Figure 2: gSCAN Task Setup
For a learner
- Input: Grid world + Commands
- Output: A sequence of actions
Note
Clever splits of dataset allows this setup to evaluate 8 types of compositional generalization.
- Compositional generalization
- novel object property combinations (‘red square')
- novel directions (‘a target to the south west’)
- novel contextual references (‘small yellow circle’)
- novel adverbs (‘pull cautiously’)
- novel composition of actions and arguments (‘pull’ + ‘light’/‘heavy’ + ‘obj’)

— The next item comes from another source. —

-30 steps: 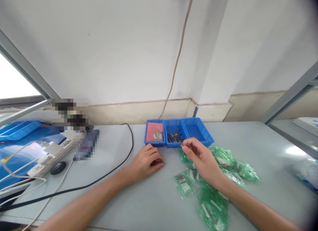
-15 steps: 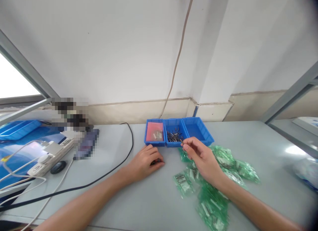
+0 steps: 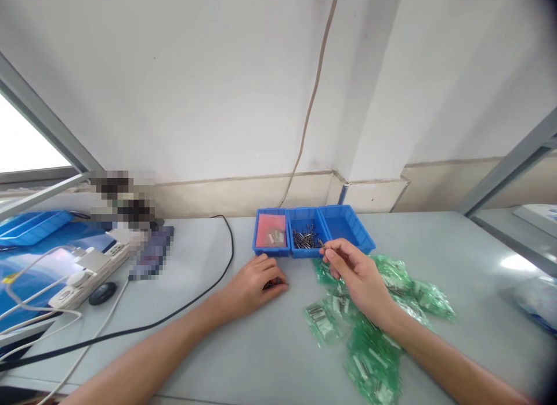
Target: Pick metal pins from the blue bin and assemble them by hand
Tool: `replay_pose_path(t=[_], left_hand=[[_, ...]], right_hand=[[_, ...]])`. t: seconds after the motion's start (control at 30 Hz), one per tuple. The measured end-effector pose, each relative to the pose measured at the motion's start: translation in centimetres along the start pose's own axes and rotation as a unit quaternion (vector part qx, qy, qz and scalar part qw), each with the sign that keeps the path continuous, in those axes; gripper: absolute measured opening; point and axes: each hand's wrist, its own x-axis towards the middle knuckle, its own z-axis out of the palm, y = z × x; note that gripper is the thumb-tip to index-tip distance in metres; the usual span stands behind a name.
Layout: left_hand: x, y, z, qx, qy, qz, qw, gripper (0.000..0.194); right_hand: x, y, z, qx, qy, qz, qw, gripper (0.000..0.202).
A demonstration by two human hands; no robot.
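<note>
My left hand rests on the table in front of the blue bins, its fingers curled over some small dark metal parts that are mostly covered. Thumb and fingertips of my right hand pinch a thin metal pin at the front right corner of the middle blue bin. Inside that bin lies a loose heap of slim metal pins. Under and around my right forearm are several green plastic bags with metal parts and white labels in them.
Beside the middle bin stand a left blue bin with a pink sheet and a clear bag, and a right blue bin. A black cable crosses the table at left, near a power strip and a computer mouse.
My right hand has shifted slightly to the right with the pin between its fingertips. My left hand stays where it was.
</note>
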Motion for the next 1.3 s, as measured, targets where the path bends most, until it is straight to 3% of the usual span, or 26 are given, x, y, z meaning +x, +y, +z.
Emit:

- Length generalization: train on shorter inputs, how it generalize on larger ones
How modifier is modeled:
- light/heavy: if an object is heavy, it needs to be pushed twice to move to the next cell
- cautiously: check left and right before every move
- while spinning: spin around before every move
ReaSCAN
reaSCAN, gSCAN improved
Motivation
Known weakness in gSCAN
- Language is contrained that preserving the linguistic structure of the command is not required
- Most distractor objects in the grid world are not relevant for accurate understanding
- In many cases, not all modifiers are required for successful navifation
ReaSCAN is motivated to address these issues.
Setup

Figure 3: ReaSCAN Task Setup
ReaSCAN introduces complexity to the problem, via sophisticated distractor sampling strategies and more elaborate input commands
For details on how the benchmark is generated, refer to the paper.
Note
Input text is generated by rules, still not comparable to natural languages.